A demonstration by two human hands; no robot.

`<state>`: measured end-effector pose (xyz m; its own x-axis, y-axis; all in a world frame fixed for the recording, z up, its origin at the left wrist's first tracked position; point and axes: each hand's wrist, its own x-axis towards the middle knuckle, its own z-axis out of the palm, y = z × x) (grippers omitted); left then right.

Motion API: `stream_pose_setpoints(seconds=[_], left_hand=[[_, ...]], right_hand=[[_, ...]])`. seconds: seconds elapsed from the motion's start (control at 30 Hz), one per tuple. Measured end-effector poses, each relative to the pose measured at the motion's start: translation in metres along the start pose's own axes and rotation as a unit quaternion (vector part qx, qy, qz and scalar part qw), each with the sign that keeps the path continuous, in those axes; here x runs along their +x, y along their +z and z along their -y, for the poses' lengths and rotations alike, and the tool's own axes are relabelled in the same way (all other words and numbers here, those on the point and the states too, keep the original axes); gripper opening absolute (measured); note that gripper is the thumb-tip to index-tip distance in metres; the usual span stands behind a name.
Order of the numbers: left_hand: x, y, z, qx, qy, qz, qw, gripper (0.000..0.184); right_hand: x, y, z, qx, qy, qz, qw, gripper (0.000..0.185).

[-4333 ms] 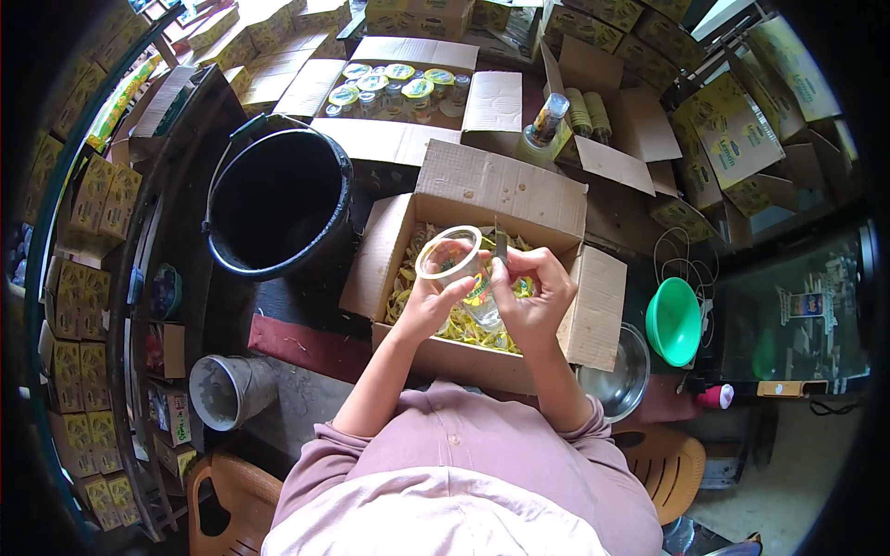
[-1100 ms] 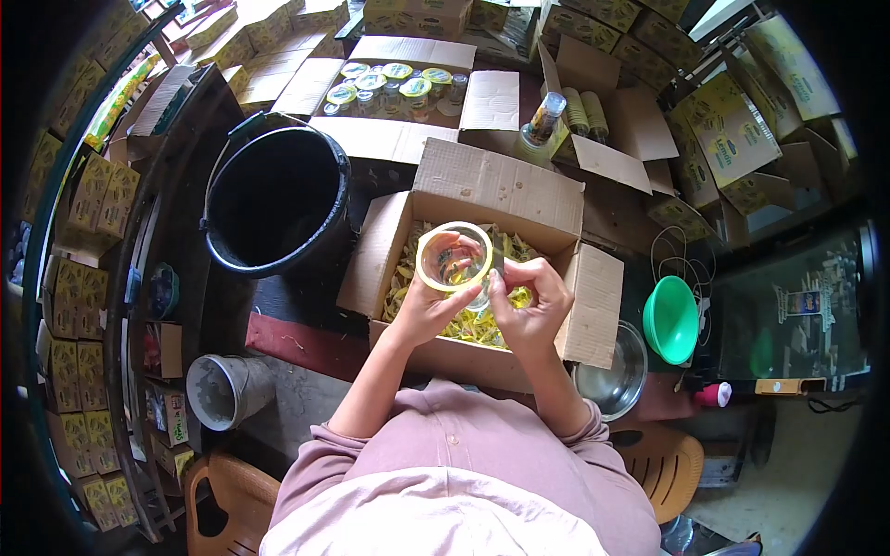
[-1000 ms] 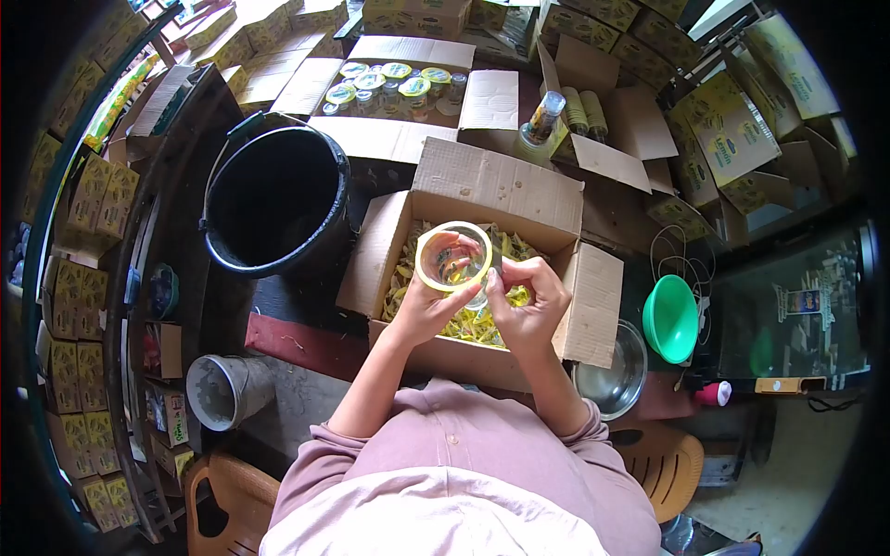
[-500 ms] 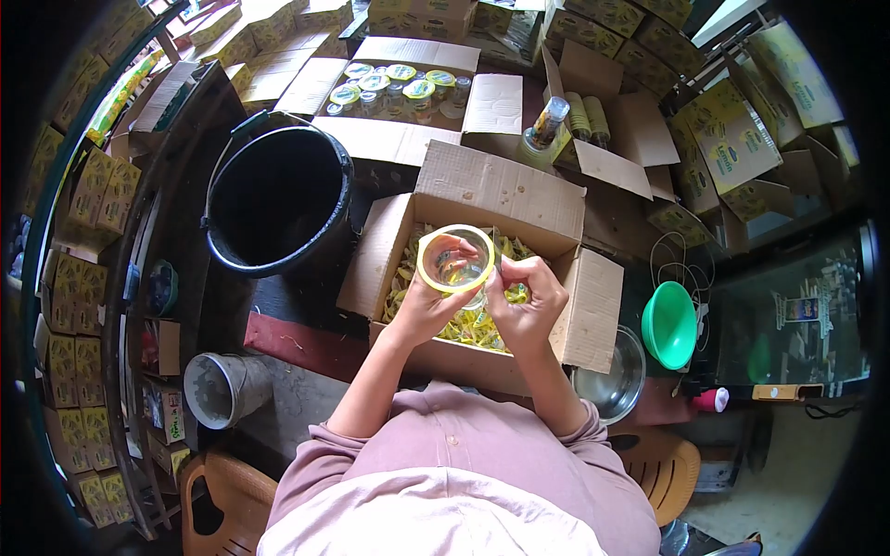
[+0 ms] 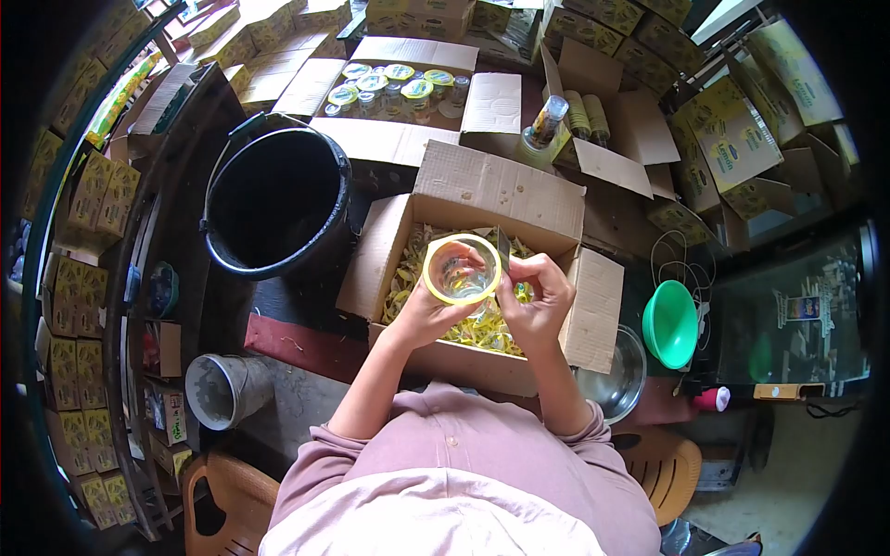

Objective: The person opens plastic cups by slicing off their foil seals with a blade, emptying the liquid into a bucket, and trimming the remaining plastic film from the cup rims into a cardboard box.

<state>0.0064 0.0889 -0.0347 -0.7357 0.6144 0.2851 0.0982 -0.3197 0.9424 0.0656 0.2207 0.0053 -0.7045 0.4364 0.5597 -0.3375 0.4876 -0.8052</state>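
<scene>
My left hand (image 5: 425, 313) is wrapped round a clear plastic cup (image 5: 462, 271) with a yellow rim, its open mouth turned up toward me. Through the clear wall some of my fingers show. Close to the cup's right side, my right hand (image 5: 538, 301) pinches a thin, dark, flat blade (image 5: 503, 243) that points up beside the rim. Whether the blade touches the rim I cannot tell. Both hands are above an open cardboard box (image 5: 501, 190), which holds many yellow and clear plastic scraps (image 5: 400, 283).
A large black bucket (image 5: 211, 232) stands left of the box, with a smaller grey bucket (image 5: 222, 391) below it. Rightward are a green bowl (image 5: 669, 324) and a clear basin (image 5: 616, 385). Behind, another carton (image 5: 385, 139) holds several yellow-lidded cups (image 5: 417, 89).
The cup and both hands have shifted slightly right. The blade now shows upright above my right fingers, at the right of the rim.
</scene>
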Motion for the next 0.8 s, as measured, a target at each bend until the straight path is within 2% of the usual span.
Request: stream_pose_setpoints(seconds=[0.3,0.5,0.8], left_hand=[[-0.0007,-0.005,-0.0046,0.012,-0.019,0.038,0.999,0.054],[-0.0019,-0.008,0.0,-0.009,-0.013,0.034,0.999,0.058],[0.0013,-0.0075,-0.0033,-0.022,-0.013,0.069,0.997,0.06]], right_hand=[[0.0023,-0.0013,0.0013,0.004,-0.005,0.002,1.0,0.017],[0.0012,-0.0052,0.0041,0.001,0.005,0.047,0.999,0.016],[0.0044,-0.003,0.0006,-0.011,-0.011,0.018,1.0,0.016]])
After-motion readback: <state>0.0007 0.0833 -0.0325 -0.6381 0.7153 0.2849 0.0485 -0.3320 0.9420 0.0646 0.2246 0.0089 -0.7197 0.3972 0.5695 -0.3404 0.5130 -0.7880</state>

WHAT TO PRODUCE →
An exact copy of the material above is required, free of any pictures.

EXERCISE OUTPUT →
A demonstration by two human hands; no robot.

`<state>`: measured end-effector pose (xyz m; its own x-axis, y-axis; all in a world frame fixed for the recording, z up, its origin at the left wrist's first tracked position; point and axes: each hand's wrist, its own x-axis towards the middle knuckle, its own z-axis out of the palm, y = z × x) (grippers omitted); left then right.

Motion API: `stream_pose_setpoints(seconds=[_], left_hand=[[_, ...]], right_hand=[[_, ...]])`. seconds: seconds elapsed from the motion's start (control at 30 Hz), one per tuple. Measured end-effector poses, each relative to the pose measured at the motion's start: translation in metres along the start pose's own axes and rotation as a unit quaternion (vector part qx, qy, qz and scalar part qw), each with the sign that keeps the path continuous, in those axes; here x runs along their +x, y along their +z and z along their -y, for the poses' lengths and rotations alike, and the tool's own axes are relabelled in the same way (all other words and numbers here, those on the point and the states too, keep the original axes); gripper opening absolute (measured); note that gripper is the thumb-tip to index-tip distance in metres; the usual span stands behind a name.
Order of the numbers: left_hand: x, y, z, qx, qy, qz, qw, gripper (0.000..0.184); right_hand: x, y, z, qx, qy, qz, qw, gripper (0.000..0.185).

[-4333 ms] 
[-1100 ms] 
[-1000 ms] 
[-500 ms] 
[+0 ms] 

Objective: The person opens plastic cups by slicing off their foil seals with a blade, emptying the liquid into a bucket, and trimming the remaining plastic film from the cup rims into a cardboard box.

<state>0.0064 0.0889 -0.0347 -0.7357 0.6144 0.2851 0.0982 -0.3197 0.9424 0.0656 0.2207 0.0053 -0.7045 0.4364 0.5597 -0.3375 0.4876 -0.8052</state>
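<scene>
My left hand (image 5: 425, 313) is wrapped round a clear plastic cup (image 5: 462, 271) with a yellow rim, its open mouth turned up toward me. Through the clear wall some of my fingers show. Close to the cup's right side, my right hand (image 5: 538, 301) pinches a thin, dark, flat blade (image 5: 503, 243) that points up beside the rim. Whether the blade touches the rim I cannot tell. Both hands are above an open cardboard box (image 5: 501, 190), which holds many yellow and clear plastic scraps (image 5: 400, 283).
A large black bucket (image 5: 211, 232) stands left of the box, with a smaller grey bucket (image 5: 222, 391) below it. Rightward are a green bowl (image 5: 669, 324) and a clear basin (image 5: 616, 385). Behind, another carton (image 5: 385, 139) holds several yellow-lidded cups (image 5: 417, 89).
The cup and both hands have shifted slightly right. The blade now shows upright above my right fingers, at the right of the rim.
</scene>
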Motion for the next 0.8 s, as measured, a target at each bend until the straight path is within 2% of the usual span.
Request: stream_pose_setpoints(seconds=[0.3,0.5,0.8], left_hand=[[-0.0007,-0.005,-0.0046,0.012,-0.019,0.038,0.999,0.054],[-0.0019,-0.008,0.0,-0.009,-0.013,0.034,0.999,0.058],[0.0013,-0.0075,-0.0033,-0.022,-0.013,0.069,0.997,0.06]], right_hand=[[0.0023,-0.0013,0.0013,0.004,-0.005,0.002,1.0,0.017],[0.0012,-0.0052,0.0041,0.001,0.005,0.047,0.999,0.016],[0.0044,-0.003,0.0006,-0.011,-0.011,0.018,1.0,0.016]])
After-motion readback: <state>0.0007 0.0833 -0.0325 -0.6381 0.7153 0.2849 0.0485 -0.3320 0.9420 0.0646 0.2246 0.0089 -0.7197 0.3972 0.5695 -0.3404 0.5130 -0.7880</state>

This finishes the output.